What if a city could help stop homelessness before it happened? Some cities are using predictive analytics and other strategies to identify residents who are at risk.

Ensuring residents stay in their homes can preempt what’s often a traumatic experience. Armed with data, social service agencies can reach out to residents to offer financial assistance or connect them with other resources. In doing so, cities can also potentially reduce costs associated with homelessness, such as the expense of building and operating shelters.

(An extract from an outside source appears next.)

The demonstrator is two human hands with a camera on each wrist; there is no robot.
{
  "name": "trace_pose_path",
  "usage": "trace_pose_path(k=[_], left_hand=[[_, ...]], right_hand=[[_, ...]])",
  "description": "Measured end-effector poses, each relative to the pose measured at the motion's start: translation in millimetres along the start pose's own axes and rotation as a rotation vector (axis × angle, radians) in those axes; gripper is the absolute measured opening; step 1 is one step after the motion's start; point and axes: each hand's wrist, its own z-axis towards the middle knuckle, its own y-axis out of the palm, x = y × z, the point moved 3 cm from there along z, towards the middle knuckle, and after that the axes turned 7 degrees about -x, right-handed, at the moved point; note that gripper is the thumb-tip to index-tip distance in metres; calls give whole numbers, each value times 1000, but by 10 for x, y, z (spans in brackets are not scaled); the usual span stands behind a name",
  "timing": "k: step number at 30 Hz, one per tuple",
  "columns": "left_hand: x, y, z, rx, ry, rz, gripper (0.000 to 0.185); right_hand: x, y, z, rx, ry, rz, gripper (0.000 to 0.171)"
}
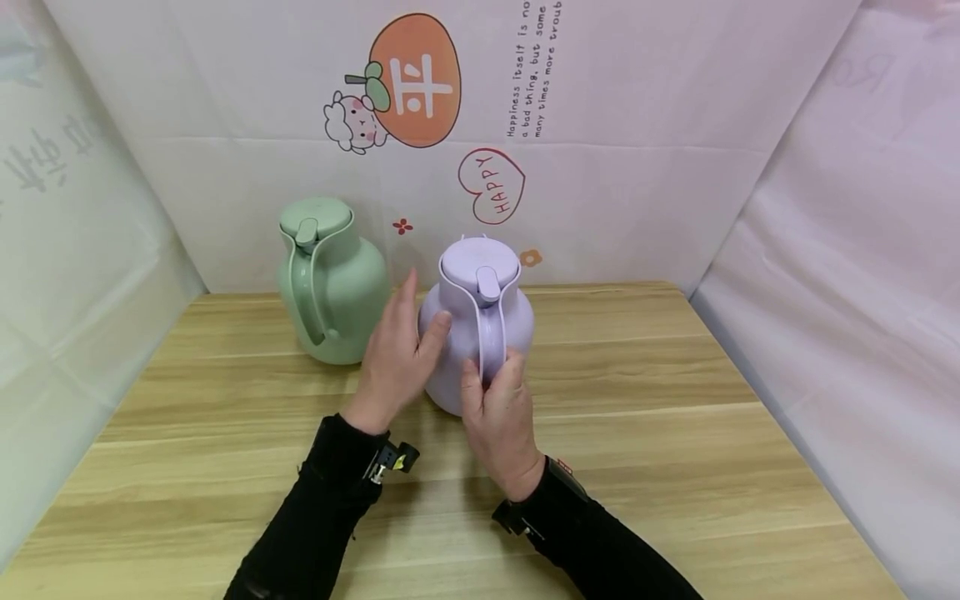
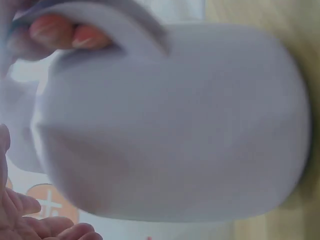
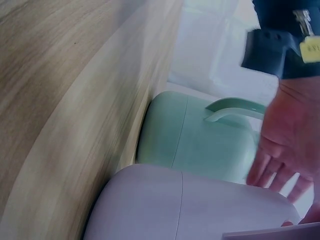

Taxpayers spend $30,000 to $50,000 annually to cover the costs of one homeless person, according to the United States Interagency Council on Homelessness.

“Without connections to the right types of care, [people experiencing homelessness] cycle in and out of hospital emergency departments and inpatient beds, detox programs, jails, prisons, and psychiatric institutions — all at high public expense,” the Council said in a brief on supportive housing.

Although homelessness prevention makes financial and humanitarian sense, research in this area is limited, said Janey Rountree, executive director of the California Policy Lab, a nonpartisan organization focused on public policy research.

Each year, Los Angeles County provides 2 million single adult county residents with housing, health and emergency services — about 2% of those receiving assistance become homeless, according to CPL. But it has been difficult to know who is on that trajectory, Rountree says.

Predictive analytics can help identify at-risk individuals. Of the approximately 80,000 stably-housed, single adults and family heads of household who are eligible for services that the county’s Homelessness Prevention Unit provides, the prevalence of homelessness is about 5%. Based on CPL’s models, 30% of those on the high-risk list and who are referred to HPU will become homeless, Rountree says.

For HPU clients who are identified as high-risk, the Los Angeles County Department of Health Services provides single adult participants with either $4,000 or $6,000 in financial assistance, and family participants are offered either $5,000 or $7,000. Of the 54 clients in the initial HPU pilot, 90% self-reported that they kept their housing, Rountree says.

Spikes in service use and greater use of multiple services from a single agency, among other information, signaled a higher risk of users becoming homeless.